Ülkemizde bu anlayışı savunanların önde gelenlerinden Prof. D. Özlem, E. Ströker’in “Bilim Kuramına Giriş”16 adlı eserinin tercümesine yazdığı önsözde konuyla ilgili görüşünü şöyle dile getirir: Geçen yüzyıldan bu yana bilim felsefesinde, birbirinden oldukça kopuk iki gelenek var olmuştur. Birincisi, 1920’lerde içlerinde; Carnap, Schlick ve diğer bazı filozofların yer aldığı Viyana Çevresi’nden kaynaklanan ve “bilim” kavramını büyük ölçüde “tabiat bilimi” örnek ve modeliyle sınırlayan bir “tabiat bilimleri felsefesi” olarak gelişmiştir. İkincisi ise, ortaya çıkışı ve gelişimi geçen yüzyılın son çeyreğine ve özellikle Dilthey’a dayanan ve “sosyal bilimler”, “kültür bilimleri”, “tin bilimleri” ve benzeri adlarla anılan bilimler grubunu ele alan ve günümüzde önemli bir koluyla hermönetik bilim felsefesini de içeren gelenektir. Ülkemizde Anglo-Amerikan felsefesinin etkisindeki kişilerin çabalarıyla, bu geleneklerden ilki yaygınlık kazanarak uzun bir süre sanki tek ve biricik bilim felsefesi olarak kabul görmüştür. Ancak son yıllarda benim de aralarında bulunduğum bir grup felsefecinin ve felsefeyle ilgilenen bazı sosyal bilimcilerin gayretleriyle ikinci gelenek çerçevesinde gerçekleştirilen çalışmaların arttığı görülmektedir.”

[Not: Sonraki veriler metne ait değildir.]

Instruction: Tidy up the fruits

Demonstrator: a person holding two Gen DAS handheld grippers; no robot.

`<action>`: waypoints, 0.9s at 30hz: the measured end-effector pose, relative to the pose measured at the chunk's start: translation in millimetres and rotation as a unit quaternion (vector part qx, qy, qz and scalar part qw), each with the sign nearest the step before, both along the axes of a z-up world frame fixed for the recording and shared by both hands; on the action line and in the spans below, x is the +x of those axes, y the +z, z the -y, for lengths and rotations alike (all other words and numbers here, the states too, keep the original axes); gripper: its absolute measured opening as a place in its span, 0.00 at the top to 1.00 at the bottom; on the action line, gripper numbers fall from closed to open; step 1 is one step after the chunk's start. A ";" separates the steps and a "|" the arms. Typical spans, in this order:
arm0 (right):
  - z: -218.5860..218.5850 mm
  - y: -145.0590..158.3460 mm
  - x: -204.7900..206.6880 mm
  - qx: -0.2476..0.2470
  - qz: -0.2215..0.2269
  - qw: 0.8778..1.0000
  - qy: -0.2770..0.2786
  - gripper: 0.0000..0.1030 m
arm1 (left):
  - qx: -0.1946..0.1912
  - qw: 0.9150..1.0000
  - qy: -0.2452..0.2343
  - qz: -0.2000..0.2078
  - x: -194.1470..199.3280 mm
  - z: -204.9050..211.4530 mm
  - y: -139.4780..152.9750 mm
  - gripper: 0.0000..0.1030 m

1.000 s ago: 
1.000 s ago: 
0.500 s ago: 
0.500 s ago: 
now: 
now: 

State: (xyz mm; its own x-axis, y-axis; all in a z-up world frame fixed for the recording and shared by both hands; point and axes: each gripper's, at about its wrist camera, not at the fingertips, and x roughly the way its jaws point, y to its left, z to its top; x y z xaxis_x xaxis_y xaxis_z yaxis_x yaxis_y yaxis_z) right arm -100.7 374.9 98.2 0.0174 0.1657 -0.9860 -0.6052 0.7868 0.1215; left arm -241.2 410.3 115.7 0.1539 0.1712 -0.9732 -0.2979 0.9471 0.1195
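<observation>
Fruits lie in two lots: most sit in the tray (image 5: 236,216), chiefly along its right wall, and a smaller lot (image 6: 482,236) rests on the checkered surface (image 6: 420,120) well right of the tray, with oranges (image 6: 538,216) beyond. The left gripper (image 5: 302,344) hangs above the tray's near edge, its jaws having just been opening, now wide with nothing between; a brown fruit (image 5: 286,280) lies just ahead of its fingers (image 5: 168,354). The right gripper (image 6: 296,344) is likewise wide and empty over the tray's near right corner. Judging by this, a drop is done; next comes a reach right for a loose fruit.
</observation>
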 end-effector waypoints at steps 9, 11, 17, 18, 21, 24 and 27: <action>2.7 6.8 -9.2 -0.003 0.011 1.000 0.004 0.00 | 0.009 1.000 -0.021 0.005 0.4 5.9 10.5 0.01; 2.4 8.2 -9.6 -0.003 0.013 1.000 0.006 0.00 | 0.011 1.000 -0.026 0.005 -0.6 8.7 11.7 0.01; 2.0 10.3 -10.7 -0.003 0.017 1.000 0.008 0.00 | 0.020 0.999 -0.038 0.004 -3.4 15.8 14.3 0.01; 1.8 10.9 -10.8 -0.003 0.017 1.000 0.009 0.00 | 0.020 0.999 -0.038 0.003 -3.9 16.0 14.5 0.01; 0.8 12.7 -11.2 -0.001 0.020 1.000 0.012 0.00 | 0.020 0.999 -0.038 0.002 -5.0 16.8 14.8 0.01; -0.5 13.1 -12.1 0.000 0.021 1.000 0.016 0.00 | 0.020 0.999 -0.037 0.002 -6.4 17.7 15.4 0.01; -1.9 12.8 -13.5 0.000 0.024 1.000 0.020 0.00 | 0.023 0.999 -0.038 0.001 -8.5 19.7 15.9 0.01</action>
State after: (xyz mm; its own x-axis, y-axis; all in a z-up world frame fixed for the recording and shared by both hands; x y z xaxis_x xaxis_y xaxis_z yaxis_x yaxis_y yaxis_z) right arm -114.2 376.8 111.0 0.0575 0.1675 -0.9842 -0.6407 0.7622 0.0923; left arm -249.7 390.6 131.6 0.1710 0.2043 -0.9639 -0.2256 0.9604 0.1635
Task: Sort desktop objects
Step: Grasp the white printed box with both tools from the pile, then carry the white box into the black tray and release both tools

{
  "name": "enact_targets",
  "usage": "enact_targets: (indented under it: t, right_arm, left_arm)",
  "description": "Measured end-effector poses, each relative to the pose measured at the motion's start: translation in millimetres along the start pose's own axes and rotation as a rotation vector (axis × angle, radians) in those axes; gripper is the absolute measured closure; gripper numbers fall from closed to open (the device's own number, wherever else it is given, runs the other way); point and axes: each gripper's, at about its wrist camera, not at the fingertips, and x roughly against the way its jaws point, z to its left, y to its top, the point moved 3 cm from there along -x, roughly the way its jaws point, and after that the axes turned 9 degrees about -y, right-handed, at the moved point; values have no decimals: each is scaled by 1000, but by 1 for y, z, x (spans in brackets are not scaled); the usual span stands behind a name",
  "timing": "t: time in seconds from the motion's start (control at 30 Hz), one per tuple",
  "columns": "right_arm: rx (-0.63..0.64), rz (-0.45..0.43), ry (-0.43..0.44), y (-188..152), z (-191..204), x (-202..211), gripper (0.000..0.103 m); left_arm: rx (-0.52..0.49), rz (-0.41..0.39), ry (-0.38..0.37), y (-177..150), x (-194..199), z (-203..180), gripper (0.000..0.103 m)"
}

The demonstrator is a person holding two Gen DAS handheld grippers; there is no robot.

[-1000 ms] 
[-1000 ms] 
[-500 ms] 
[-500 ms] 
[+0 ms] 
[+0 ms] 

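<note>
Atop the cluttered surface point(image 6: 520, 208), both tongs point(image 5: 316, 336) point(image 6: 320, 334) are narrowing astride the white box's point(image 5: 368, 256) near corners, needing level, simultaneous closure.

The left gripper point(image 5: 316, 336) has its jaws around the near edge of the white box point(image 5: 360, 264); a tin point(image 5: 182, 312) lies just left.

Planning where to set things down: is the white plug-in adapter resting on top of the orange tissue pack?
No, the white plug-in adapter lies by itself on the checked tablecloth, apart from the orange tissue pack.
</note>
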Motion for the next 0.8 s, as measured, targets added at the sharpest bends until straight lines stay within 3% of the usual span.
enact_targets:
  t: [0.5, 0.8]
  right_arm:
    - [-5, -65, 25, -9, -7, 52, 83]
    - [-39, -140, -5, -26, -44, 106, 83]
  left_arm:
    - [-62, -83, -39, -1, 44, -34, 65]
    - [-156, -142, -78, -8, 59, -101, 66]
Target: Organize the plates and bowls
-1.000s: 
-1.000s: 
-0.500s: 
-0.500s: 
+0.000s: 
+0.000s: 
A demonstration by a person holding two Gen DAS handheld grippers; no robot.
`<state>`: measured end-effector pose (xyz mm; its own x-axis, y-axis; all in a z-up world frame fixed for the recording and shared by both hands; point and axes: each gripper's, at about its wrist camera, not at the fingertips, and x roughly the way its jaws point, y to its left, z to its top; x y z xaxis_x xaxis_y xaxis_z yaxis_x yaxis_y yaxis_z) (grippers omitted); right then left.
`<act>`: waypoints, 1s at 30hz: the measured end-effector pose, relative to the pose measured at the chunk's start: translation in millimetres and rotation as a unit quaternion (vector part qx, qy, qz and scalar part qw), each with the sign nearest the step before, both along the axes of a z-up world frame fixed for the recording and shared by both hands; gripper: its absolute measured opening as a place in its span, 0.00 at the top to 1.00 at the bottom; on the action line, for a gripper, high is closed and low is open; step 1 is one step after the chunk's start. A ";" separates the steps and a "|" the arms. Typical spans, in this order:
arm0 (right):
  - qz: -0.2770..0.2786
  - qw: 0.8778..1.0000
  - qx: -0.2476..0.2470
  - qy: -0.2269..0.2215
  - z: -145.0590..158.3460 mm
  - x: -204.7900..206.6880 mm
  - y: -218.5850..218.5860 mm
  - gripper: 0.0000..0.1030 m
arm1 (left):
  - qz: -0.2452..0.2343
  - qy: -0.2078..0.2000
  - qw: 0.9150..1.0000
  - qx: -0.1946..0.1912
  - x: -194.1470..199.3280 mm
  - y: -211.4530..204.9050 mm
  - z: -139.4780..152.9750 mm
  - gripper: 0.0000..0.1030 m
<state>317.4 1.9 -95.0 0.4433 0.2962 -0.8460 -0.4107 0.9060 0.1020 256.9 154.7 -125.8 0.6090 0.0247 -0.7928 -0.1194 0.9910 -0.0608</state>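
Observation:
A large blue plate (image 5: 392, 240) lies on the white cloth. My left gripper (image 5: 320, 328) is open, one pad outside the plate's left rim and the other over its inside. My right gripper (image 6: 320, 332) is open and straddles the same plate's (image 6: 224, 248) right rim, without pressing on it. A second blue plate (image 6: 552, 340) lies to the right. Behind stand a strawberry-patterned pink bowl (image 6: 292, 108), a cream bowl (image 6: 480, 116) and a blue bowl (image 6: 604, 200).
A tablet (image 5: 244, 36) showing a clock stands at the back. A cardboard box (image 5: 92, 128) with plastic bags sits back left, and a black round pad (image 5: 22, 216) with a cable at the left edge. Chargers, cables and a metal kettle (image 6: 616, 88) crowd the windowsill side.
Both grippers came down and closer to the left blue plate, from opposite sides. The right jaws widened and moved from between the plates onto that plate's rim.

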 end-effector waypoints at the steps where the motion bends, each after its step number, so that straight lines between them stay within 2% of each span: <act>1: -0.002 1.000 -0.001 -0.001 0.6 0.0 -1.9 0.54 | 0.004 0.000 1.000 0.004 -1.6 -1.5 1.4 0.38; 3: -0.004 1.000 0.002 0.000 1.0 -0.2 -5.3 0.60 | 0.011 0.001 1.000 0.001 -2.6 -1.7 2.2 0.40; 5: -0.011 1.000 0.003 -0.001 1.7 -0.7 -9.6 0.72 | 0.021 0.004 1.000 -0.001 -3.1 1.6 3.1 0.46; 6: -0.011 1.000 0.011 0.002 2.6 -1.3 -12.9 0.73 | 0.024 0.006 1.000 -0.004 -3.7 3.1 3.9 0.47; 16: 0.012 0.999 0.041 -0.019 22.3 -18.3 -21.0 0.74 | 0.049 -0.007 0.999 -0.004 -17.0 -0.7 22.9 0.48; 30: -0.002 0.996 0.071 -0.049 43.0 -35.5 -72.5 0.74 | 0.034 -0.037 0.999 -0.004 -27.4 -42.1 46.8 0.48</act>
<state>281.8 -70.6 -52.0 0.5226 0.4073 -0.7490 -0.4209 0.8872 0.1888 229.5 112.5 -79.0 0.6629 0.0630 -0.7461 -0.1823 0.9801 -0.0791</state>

Hermönetikle ilgili literatürün ve bu husus üzerindeki çalışmaların geçmişi oldukça eskilere uzanır. Hermönetik teriminin, Yunanca’da bir şeyi açık kılmak, bir mesajı bildirmek ya da yorumlamak anlamlarına gelen “hermeneuein” fiilinden türetildiği söylenir. Terimin etimolojik olarak, Yunan mitolojisindeki tanrılar (?!) ile insanlar arasında elçilik yapan Hermes ile de bağlantısı vardır. Çünkü bazı kültürlerde, Hermes’in Tanrı’dan aldığı mesajı ilgili kişiye ulaştırırken, daha iyi kavraması ve anlaması için onu yorumlayıp, açıkladığına inanılırdı.17
Daha sonra Aristoteles, Organon’un ikinci kitabı olan “Peri Hermenias”ta (Yorum Üzerine), anlamlara dayanarak önermeler aracılığıyla çıkarım yapma biçimlerini ele alarak, bir bakıma çağdaş “yorumbilim”e öncülük etmiştir. Daha sonra 17. yüzyılda hermönetik ya da yorumbilim kelimesi; “Kitabı Mukaddes metinlerinde bulunduğu varsayılan ‘örtü’nün, Tanrı mesajının üzerinden kaldırılmasında kullanılan teknik” anlamını kazanmıştır. Terimi günümüzdekine yakın bir bilimsel yöntem manâsında kullananların başında F. Schleiermacher (1768-1834) gelir. Schleiermacher’in bu yöntemle ilgili önerileri, “hermönetik daire” adlı kavramın da esaslarını oluşturmuştur.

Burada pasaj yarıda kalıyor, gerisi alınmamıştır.